Please return the data that follows precisely as written, but without the images.
──────────────────────────────
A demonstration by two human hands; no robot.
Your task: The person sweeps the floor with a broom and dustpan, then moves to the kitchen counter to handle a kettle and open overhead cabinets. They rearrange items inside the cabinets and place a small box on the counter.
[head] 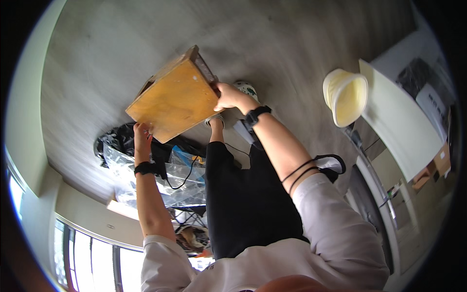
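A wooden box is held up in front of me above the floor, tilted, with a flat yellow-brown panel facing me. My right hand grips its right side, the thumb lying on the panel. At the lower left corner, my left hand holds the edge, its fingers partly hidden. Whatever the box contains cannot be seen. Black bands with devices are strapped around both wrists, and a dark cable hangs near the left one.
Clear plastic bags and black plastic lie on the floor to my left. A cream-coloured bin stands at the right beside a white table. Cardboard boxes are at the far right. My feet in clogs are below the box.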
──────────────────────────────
* [EXERCISE SOLUTION]
A demonstration by two human hands; no robot.
Your task: The person sweeps the floor with a broom and dustpan, then moves to the kitchen counter to handle a kettle and open overhead cabinets. They rearrange items inside the cabinets and place a small box on the counter.
[head] 
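A wooden box is held up in front of me above the floor, tilted, with a flat yellow-brown panel facing me. My right hand grips its right side, the thumb lying on the panel. At the lower left corner, my left hand holds the edge, its fingers partly hidden. Whatever the box contains cannot be seen. Black bands with devices are strapped around both wrists, and a dark cable hangs near the left one.
Clear plastic bags and black plastic lie on the floor to my left. A cream-coloured bin stands at the right beside a white table. Cardboard boxes are at the far right. My feet in clogs are below the box.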

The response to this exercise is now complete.